## Exercise prompt
Would you please retype, exactly, the lines of the listing below between the line with "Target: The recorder" and the line with "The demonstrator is", inclusive?

## Provided records
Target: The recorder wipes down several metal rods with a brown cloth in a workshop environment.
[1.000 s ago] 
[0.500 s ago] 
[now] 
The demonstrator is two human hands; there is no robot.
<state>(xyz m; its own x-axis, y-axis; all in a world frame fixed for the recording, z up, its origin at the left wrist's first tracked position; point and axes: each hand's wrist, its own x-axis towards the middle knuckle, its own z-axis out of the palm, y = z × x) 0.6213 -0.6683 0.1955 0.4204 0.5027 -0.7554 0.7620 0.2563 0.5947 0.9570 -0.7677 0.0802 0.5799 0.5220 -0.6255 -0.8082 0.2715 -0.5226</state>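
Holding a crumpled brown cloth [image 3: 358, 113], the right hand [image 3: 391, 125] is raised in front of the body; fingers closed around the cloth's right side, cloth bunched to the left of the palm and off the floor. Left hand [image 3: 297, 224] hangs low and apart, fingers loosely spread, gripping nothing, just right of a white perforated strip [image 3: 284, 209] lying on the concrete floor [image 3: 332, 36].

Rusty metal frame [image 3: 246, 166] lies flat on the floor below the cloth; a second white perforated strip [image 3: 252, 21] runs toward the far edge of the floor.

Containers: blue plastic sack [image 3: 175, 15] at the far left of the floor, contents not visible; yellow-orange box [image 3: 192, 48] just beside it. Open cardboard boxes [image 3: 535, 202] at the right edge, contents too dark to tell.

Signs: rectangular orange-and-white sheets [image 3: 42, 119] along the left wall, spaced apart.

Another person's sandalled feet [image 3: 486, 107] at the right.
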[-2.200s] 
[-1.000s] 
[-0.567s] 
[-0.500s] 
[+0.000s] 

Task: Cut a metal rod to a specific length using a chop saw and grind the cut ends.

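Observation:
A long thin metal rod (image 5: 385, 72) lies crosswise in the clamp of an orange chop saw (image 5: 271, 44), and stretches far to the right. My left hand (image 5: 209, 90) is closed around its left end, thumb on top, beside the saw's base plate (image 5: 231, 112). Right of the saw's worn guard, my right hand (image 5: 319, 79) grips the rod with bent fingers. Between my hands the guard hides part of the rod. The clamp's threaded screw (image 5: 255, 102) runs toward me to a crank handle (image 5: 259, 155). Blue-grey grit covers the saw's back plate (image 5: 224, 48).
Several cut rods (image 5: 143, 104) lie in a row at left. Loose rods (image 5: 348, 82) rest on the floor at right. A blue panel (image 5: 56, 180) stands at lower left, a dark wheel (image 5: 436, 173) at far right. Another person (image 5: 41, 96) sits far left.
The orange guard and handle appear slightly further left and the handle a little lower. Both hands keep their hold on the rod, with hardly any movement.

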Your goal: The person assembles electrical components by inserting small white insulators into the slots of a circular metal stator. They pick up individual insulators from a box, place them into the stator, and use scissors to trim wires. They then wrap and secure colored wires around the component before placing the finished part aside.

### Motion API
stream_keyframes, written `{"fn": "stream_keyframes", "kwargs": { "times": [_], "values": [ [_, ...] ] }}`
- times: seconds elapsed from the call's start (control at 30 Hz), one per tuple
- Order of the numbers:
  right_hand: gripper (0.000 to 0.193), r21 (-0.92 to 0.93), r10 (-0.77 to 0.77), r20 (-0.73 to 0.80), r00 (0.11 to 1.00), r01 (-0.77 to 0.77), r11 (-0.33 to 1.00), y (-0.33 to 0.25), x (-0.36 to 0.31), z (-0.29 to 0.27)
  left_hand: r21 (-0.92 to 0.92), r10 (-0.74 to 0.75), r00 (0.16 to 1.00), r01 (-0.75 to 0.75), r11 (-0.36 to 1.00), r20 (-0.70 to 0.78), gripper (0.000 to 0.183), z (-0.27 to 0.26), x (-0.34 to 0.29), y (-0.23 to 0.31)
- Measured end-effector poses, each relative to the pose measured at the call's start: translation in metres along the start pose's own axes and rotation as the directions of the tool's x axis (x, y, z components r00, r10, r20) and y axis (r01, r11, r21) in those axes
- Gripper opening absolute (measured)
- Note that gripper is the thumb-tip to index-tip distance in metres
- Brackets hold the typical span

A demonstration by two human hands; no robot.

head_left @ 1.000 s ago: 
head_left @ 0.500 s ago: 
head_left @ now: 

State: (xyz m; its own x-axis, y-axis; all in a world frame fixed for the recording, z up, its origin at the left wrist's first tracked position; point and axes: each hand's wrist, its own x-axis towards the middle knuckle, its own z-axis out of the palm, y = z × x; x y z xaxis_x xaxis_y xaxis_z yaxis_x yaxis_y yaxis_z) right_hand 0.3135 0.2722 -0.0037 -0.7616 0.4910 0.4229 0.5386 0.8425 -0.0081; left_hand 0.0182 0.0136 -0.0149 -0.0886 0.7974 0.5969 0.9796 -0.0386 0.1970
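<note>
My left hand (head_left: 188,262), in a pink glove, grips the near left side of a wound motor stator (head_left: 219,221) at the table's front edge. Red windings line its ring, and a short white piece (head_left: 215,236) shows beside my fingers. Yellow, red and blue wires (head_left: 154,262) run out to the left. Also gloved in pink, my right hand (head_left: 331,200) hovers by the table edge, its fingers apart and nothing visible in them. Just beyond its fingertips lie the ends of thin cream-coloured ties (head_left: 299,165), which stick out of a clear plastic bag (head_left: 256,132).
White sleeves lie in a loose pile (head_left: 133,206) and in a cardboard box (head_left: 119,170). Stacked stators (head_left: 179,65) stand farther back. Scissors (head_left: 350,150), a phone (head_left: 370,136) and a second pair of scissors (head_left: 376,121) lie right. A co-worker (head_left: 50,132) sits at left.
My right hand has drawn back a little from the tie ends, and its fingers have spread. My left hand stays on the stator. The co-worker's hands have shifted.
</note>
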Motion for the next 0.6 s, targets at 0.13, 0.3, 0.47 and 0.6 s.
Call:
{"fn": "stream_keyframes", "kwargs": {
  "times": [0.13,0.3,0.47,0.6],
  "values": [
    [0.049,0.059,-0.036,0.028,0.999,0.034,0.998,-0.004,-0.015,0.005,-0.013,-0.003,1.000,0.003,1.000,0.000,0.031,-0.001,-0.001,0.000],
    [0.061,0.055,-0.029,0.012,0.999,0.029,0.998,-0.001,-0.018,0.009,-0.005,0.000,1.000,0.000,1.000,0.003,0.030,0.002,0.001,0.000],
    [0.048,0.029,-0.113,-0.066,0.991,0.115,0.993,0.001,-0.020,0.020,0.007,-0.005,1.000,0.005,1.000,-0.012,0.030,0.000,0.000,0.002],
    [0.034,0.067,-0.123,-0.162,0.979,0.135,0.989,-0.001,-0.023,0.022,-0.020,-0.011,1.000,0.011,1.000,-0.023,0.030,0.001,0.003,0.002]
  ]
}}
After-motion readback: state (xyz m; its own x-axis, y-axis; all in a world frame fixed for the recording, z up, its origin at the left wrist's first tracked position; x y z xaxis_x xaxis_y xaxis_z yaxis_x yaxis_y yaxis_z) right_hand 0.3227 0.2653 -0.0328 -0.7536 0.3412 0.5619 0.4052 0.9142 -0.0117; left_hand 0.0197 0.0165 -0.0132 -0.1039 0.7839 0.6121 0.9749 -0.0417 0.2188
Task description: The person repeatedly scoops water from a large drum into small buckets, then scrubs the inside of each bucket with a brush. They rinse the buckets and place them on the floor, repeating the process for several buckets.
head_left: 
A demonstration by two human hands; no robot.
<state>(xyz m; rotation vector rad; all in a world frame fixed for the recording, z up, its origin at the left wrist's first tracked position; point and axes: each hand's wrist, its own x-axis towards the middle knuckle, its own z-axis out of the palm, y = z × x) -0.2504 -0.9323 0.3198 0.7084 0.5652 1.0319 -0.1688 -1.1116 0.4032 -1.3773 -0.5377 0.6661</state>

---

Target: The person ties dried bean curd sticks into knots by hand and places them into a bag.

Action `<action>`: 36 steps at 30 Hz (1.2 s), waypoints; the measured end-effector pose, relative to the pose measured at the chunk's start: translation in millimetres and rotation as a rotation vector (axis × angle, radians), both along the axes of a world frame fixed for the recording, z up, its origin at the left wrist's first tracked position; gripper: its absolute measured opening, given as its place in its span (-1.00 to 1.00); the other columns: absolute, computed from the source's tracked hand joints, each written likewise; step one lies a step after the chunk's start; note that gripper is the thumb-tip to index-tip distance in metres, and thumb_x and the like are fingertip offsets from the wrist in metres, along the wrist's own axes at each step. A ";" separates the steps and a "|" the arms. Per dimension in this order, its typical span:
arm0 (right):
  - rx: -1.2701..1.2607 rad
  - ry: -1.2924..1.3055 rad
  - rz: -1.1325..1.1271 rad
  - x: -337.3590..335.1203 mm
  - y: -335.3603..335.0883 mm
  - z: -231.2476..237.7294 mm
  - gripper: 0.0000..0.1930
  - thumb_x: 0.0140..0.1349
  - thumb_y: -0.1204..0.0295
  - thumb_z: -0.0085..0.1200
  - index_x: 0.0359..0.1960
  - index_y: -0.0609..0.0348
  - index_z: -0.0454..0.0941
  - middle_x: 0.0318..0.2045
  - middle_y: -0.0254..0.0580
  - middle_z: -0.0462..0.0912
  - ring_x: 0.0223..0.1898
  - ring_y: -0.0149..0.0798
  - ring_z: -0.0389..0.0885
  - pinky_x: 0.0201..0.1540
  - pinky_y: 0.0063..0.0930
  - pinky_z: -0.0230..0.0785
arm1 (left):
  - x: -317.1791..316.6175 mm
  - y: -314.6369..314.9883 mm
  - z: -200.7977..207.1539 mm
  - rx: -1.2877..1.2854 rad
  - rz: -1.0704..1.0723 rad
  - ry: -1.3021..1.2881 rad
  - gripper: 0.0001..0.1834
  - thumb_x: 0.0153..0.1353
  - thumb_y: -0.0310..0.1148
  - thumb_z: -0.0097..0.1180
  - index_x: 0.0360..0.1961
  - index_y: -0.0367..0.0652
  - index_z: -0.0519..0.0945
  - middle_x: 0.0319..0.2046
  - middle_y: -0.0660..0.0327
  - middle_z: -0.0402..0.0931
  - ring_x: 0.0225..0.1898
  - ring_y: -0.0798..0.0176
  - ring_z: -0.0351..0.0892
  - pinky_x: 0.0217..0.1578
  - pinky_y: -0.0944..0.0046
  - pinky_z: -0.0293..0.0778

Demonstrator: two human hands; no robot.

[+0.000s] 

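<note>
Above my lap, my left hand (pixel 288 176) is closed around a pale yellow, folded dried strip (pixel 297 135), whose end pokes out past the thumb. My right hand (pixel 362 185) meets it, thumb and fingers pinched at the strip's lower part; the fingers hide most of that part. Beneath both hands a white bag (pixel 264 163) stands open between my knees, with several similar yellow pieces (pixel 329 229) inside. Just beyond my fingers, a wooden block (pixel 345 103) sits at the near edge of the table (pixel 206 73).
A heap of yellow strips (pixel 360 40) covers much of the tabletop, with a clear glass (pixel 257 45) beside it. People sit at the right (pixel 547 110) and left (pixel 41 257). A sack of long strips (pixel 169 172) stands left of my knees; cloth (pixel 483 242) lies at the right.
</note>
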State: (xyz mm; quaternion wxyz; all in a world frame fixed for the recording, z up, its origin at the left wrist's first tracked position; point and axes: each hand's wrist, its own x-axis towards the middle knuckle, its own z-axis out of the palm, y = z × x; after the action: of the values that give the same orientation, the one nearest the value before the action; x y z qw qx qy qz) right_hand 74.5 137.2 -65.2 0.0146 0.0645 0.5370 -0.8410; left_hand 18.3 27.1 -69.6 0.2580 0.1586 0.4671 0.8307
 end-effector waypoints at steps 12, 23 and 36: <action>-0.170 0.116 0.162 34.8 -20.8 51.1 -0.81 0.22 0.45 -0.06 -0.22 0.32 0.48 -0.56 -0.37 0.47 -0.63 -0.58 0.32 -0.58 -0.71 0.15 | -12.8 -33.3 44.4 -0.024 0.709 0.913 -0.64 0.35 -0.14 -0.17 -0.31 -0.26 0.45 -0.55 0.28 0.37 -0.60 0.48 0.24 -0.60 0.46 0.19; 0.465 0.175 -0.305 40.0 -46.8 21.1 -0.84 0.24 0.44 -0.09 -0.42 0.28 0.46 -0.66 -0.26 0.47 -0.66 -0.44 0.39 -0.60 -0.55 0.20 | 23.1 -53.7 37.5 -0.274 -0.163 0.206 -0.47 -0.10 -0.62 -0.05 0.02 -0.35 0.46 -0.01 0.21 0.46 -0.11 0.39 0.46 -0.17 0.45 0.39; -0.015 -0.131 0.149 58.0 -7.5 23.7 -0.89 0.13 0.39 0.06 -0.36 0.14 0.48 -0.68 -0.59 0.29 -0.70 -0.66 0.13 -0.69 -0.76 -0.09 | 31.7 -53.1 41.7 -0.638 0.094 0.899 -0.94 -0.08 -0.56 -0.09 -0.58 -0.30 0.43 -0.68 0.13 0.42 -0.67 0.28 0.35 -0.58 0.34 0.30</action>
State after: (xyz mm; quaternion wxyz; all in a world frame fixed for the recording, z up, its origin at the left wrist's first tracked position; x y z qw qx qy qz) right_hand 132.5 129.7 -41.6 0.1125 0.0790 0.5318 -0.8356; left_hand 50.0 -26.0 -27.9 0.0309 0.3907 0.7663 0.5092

## Reply
Target: The recorder wipes down several metal rods with a brown cloth in a workshop environment.
[1.000 s ago] 
[0.500 s ago] 
[now] 
The demonstrator is two human hands; there is no robot.

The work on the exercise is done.